WHAT YOU WILL DO:
Repeat each entry in the data, exactly.

[Stored items from a collection]
++++++++++++++++++++
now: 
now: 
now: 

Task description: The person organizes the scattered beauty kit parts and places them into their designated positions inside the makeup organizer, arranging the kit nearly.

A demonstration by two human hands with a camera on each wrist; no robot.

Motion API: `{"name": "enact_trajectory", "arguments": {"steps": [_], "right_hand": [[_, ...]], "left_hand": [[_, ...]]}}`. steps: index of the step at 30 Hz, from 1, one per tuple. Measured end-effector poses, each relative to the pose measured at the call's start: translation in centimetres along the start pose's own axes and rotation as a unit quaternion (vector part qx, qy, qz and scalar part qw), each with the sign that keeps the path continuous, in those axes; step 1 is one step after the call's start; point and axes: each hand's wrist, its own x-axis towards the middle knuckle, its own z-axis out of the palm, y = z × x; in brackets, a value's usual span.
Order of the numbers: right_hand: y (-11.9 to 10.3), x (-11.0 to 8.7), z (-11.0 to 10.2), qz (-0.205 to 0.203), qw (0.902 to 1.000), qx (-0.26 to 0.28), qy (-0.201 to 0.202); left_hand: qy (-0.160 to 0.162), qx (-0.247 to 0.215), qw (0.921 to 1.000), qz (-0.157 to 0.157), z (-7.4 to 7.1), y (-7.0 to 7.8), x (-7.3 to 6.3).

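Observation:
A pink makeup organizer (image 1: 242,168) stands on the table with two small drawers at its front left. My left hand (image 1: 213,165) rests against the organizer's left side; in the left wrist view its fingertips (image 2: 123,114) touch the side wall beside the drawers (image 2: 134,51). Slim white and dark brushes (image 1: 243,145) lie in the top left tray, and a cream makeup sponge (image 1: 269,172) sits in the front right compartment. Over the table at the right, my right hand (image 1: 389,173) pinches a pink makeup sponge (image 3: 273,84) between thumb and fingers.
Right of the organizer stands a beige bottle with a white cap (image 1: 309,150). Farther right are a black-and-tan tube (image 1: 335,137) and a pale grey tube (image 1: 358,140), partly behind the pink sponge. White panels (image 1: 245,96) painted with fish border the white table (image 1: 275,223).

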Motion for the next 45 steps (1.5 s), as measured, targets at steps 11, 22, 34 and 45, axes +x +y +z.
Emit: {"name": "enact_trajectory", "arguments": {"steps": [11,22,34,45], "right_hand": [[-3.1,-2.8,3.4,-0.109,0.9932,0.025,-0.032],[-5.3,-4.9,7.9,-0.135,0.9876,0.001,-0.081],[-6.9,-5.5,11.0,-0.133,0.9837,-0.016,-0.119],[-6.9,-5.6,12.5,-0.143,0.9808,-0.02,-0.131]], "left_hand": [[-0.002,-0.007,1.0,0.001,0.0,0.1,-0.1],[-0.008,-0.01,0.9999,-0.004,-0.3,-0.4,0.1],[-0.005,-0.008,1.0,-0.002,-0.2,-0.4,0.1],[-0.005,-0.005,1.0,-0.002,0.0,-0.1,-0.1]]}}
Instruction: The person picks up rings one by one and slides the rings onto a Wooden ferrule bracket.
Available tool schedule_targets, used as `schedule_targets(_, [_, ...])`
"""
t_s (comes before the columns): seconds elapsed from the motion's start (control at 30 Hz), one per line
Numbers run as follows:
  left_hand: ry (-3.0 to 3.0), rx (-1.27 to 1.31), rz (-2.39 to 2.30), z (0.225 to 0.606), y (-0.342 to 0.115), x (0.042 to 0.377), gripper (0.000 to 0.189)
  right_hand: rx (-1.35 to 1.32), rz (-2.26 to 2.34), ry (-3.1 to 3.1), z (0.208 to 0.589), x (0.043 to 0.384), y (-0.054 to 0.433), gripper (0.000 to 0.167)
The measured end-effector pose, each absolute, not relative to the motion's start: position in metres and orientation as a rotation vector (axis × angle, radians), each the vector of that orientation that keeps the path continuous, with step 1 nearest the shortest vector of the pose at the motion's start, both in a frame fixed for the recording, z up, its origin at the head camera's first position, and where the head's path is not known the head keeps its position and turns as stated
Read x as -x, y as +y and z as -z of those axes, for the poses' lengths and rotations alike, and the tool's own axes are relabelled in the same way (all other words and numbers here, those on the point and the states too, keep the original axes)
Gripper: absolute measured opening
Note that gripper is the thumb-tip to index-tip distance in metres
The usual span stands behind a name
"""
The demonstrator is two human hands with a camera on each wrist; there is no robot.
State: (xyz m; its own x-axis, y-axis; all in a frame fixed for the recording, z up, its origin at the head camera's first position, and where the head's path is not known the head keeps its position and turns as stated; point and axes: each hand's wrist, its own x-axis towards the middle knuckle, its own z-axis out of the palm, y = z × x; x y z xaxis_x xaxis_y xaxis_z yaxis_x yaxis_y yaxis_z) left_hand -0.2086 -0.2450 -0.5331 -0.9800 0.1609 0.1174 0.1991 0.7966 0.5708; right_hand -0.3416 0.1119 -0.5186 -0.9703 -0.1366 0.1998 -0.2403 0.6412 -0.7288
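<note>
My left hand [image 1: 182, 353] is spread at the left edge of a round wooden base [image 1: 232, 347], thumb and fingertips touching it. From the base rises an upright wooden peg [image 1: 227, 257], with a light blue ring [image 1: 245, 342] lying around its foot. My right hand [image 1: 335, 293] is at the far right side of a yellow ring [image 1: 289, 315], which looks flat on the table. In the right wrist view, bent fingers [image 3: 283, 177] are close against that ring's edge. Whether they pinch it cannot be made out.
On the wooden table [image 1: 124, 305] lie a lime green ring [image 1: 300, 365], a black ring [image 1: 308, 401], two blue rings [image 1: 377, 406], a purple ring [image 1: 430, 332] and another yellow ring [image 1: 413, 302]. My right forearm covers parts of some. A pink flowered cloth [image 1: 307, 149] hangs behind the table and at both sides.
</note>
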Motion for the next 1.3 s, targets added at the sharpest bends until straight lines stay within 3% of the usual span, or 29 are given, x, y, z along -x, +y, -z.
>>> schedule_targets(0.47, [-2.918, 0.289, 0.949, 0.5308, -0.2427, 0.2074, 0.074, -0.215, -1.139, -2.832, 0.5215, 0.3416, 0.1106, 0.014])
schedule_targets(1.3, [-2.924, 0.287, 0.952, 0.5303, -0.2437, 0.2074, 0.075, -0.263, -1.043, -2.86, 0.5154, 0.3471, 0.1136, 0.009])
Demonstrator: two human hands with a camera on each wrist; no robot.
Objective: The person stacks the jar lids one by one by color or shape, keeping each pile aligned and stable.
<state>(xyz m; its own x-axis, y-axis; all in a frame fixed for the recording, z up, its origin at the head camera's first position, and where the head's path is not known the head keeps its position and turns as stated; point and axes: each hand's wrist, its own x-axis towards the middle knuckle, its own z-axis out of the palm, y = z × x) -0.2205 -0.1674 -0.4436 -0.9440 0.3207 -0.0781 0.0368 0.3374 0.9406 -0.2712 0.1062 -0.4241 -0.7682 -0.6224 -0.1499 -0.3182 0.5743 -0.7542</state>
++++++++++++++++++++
ANSWER FOR THE TASK:
now: 
now: 
now: 

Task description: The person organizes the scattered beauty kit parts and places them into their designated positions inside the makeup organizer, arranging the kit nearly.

A demonstration by two human hands with a camera on each wrist; no robot.

Motion API: `{"name": "enact_trajectory", "arguments": {"steps": [_], "right_hand": [[_, ...]], "left_hand": [[_, ...]]}}`. steps: index of the step at 30 Hz, from 1, one per tuple. Measured end-effector poses, each relative to the pose measured at the call's start: translation in centimetres along the start pose's own axes and rotation as a unit quaternion (vector part qx, qy, qz and scalar part qw), each with the sign that keeps the path continuous, in those axes; step 1 is one step after the call's start; point and axes: each hand's wrist, its own x-axis towards the middle knuckle, its own z-axis out of the palm, y = z × x; in brackets, a value's usual span.
Order of the numbers: right_hand: y (-11.9 to 10.3), x (-11.0 to 8.7), z (-11.0 to 10.2), qz (-0.205 to 0.203), qw (0.902 to 1.000), qx (-0.26 to 0.28), qy (-0.201 to 0.202); left_hand: qy (-0.160 to 0.162), qx (-0.247 to 0.215), qw (0.921 to 1.000), qz (-0.157 to 0.157), z (-7.4 to 7.1), y (-7.0 to 7.8), x (-7.3 to 6.3).

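Observation:
A pink makeup organizer (image 1: 242,168) stands on the table with two small drawers at its front left. My left hand (image 1: 213,165) rests against the organizer's left side; in the left wrist view its fingertips (image 2: 123,114) touch the side wall beside the drawers (image 2: 134,51). Slim white and dark brushes (image 1: 243,145) lie in the top left tray, and a cream makeup sponge (image 1: 269,172) sits in the front right compartment. Over the table at the right, my right hand (image 1: 389,173) pinches a pink makeup sponge (image 3: 273,84) between thumb and fingers.
Right of the organizer stands a beige bottle with a white cap (image 1: 309,150). Farther right are a black-and-tan tube (image 1: 335,137) and a pale grey tube (image 1: 358,140), partly behind the pink sponge. White panels (image 1: 245,96) painted with fish border the white table (image 1: 275,223).
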
Motion for the next 45 steps (1.5 s), as measured, targets at steps 11, 22, 34 and 45, axes +x +y +z.
Emit: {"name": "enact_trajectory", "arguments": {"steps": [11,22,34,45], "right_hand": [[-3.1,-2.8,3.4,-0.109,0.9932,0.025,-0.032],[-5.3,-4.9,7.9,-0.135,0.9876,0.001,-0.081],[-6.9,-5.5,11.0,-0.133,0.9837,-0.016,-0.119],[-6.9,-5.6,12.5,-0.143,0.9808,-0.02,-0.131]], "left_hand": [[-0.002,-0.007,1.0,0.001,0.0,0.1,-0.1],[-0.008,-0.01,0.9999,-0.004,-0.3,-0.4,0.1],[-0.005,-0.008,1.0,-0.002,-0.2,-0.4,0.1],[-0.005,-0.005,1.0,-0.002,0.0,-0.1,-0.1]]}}
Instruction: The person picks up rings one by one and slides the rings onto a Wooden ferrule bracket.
Available tool schedule_targets, used as `schedule_targets(_, [_, ...])`
"""
t_s (comes before the columns): seconds elapsed from the motion's start (control at 30 Hz), one per line
Numbers run as follows:
  left_hand: ry (-3.0 to 3.0), rx (-1.27 to 1.31), rz (-2.39 to 2.30), z (0.225 to 0.606), y (-0.342 to 0.115), x (0.042 to 0.377), gripper (0.000 to 0.189)
  right_hand: rx (-1.35 to 1.32), rz (-2.26 to 2.34), ry (-3.1 to 3.1), z (0.208 to 0.589), x (0.043 to 0.384), y (-0.054 to 0.433), gripper (0.000 to 0.167)
The measured end-effector pose, each absolute, not relative to the motion's start: position in metres and orientation as a rotation vector (axis × angle, radians), each the vector of that orientation that keeps the path continuous, with step 1 nearest the shortest vector of the pose at the motion's start, both in a frame fixed for the recording, z up, its origin at the head camera's first position, and where the head's path is not known the head keeps its position and turns as stated
Read x as -x, y as +y and z as -z of those axes, for the poses' lengths and rotations alike, and the tool's own axes are relabelled in the same way (all other words and numbers here, those on the point and the states too, keep the original axes)
Gripper: absolute measured opening
Note that gripper is the thumb-tip to index-tip distance in metres
The usual span stands behind a name
"""
The demonstrator is two human hands with a camera on each wrist; there is no robot.
State: (xyz m; its own x-axis, y-axis; all in a frame fixed for the recording, z up, its origin at the head camera's first position, and where the head's path is not known the head keeps its position and turns as stated; point and axes: each hand's wrist, its own x-axis towards the middle knuckle, its own z-axis out of the palm, y = z × x; x y z xaxis_x xaxis_y xaxis_z yaxis_x yaxis_y yaxis_z) left_hand -0.2086 -0.2450 -0.5331 -0.9800 0.1609 0.1174 0.1991 0.7966 0.5708; right_hand -0.3416 0.1119 -0.5186 -0.9703 -0.1366 0.1998 -0.2403 0.6412 -0.7288
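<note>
My left hand [image 1: 182, 353] is spread at the left edge of a round wooden base [image 1: 232, 347], thumb and fingertips touching it. From the base rises an upright wooden peg [image 1: 227, 257], with a light blue ring [image 1: 245, 342] lying around its foot. My right hand [image 1: 335, 293] is at the far right side of a yellow ring [image 1: 289, 315], which looks flat on the table. In the right wrist view, bent fingers [image 3: 283, 177] are close against that ring's edge. Whether they pinch it cannot be made out.
On the wooden table [image 1: 124, 305] lie a lime green ring [image 1: 300, 365], a black ring [image 1: 308, 401], two blue rings [image 1: 377, 406], a purple ring [image 1: 430, 332] and another yellow ring [image 1: 413, 302]. My right forearm covers parts of some. A pink flowered cloth [image 1: 307, 149] hangs behind the table and at both sides.
</note>
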Motion for the next 1.3 s, targets added at the sharpest bends until straight lines stay within 3% of the usual span, or 29 are given, x, y, z along -x, +y, -z.
>>> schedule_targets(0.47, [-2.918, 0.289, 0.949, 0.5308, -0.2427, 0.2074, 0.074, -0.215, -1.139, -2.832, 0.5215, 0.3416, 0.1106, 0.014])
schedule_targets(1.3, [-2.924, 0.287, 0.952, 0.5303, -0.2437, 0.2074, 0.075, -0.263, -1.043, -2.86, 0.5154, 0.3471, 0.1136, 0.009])
Demonstrator: two human hands with a camera on each wrist; no robot.
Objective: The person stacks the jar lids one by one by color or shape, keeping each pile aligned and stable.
<state>(xyz m; its own x-axis, y-axis; all in a frame fixed for the recording, z up, its origin at the head camera's first position, and where the head's path is not known the head keeps its position and turns as stated; point and axes: each hand's wrist, its own x-axis towards the middle knuckle, its own z-axis out of the palm, y = z × x) -0.2205 -0.1674 -0.4436 -0.9440 0.3207 -0.0781 0.0368 0.3374 0.9406 -0.2712 0.1062 -0.4241 -0.7682 -0.6224 -0.1499 -0.3182 0.5743 -0.7542</state>

The exercise requires no additional answer.